■ **WHAT TO DO**
Copy each entry precisely as written, and do not carry over the pictures.

== == ==

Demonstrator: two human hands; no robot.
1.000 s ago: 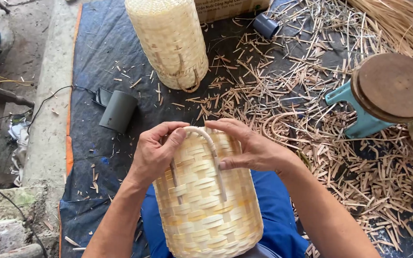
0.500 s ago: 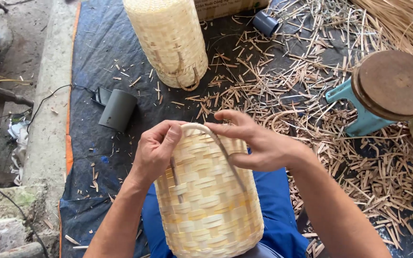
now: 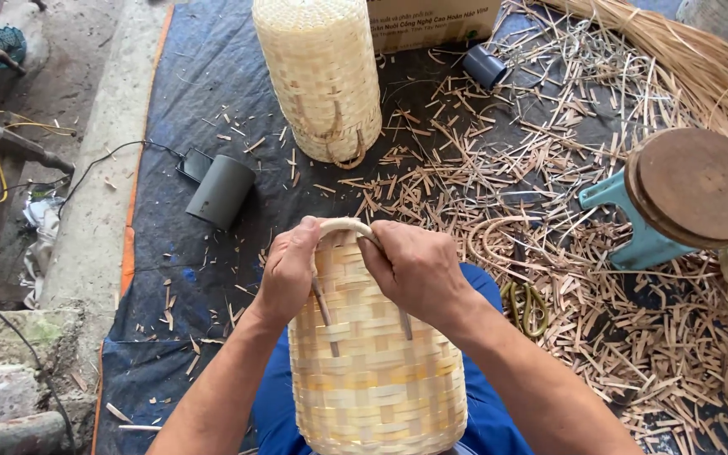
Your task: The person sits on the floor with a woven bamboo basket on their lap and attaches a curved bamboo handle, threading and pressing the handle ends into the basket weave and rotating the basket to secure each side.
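Hands (image 3: 355, 265) — basket (image 3: 377, 371) rim, scraps (image 3: 549, 253) beside

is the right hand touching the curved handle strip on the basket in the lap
Touching. The head view shows the right hand closed over the top of the pale handle strip, fingers wrapped on it with no gap, above the woven basket.

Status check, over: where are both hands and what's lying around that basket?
Left hand and right hand gripping arched handle of woven bamboo basket. Second basket beyond. Bamboo offcuts to the right.
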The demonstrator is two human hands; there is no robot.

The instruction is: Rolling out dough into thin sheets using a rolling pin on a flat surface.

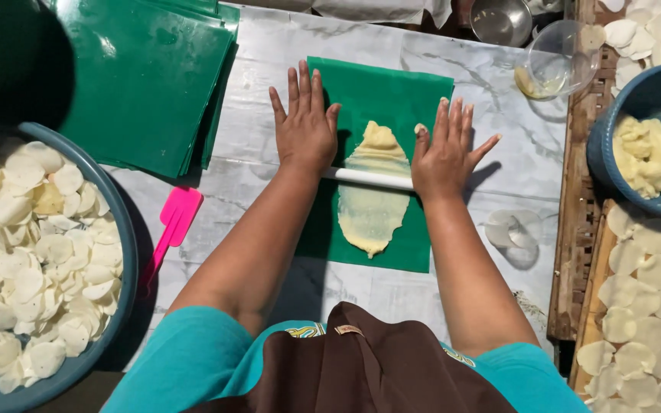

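Below mid-frame, thin pale dough on green sheet; left hand and right hand flat, fingers spread, pressing white roller across it; uneven pressure risks tearing.

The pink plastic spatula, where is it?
In the head view, the pink plastic spatula lies on the marble-patterned table, left of the person's left arm, between the big blue bowl of white discs and the green sheet.

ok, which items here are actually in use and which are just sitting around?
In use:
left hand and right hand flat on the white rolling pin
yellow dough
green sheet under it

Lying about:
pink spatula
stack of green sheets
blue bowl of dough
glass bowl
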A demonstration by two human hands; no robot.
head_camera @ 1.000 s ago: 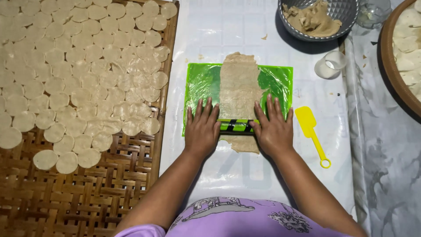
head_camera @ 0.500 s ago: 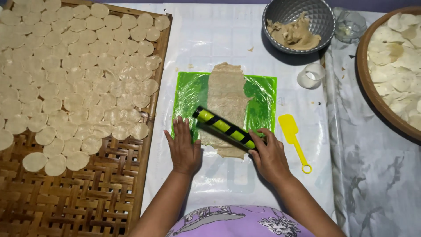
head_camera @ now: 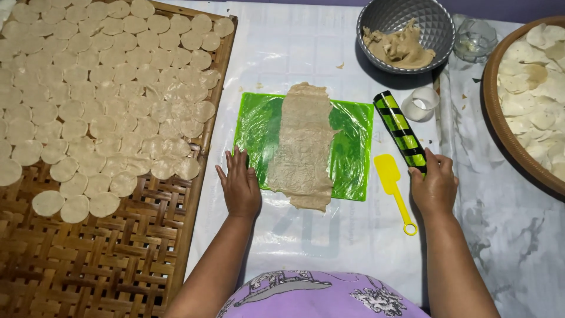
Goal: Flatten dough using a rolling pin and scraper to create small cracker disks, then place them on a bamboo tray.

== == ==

■ **EXERCISE SOLUTION**
Demonstrator: two human hands; no robot.
1.000 s ago: 
0.500 s ago: 
now: 
Your task: The person sits on the floor with a woven bamboo basket on their lap and attaches a curved bamboo handle, threading and pressing the handle ends into the basket weave and rotating the basket to secure each side.
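Hands (image 3: 355, 265) — basket (image 3: 377, 371) rim, scraps (image 3: 549, 253) beside

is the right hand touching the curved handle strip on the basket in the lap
Touching. The head view shows the right hand closed over the top of the pale handle strip, fingers wrapped on it with no gap, above the woven basket.

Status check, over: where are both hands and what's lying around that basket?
Left hand and right hand gripping arched handle of woven bamboo basket. Second basket beyond. Bamboo offcuts to the right.
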The demonstrator is two human hands; there is no robot.

The instruction is: Rolling out dough into thin sheets using a rolling pin on a flat surface.


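Below mid-frame, thin pale dough on green sheet; left hand and right hand flat, fingers spread, pressing white roller across it; uneven pressure risks tearing.

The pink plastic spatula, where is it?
In the head view, the pink plastic spatula lies on the marble-patterned table, left of the person's left arm, between the big blue bowl of white discs and the green sheet.

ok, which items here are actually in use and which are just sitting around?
In use:
left hand and right hand flat on the white rolling pin
yellow dough
green sheet under it

Lying about:
pink spatula
stack of green sheets
blue bowl of dough
glass bowl
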A demonstration by two human hands; no robot.
head_camera @ 1.000 s ago: 
head_camera @ 0.500 s ago: 
head_camera @ now: 
Goal: Flatten dough using a rolling pin and scraper to create small cracker disks, then place them on a bamboo tray.

This exercise requires no additional output.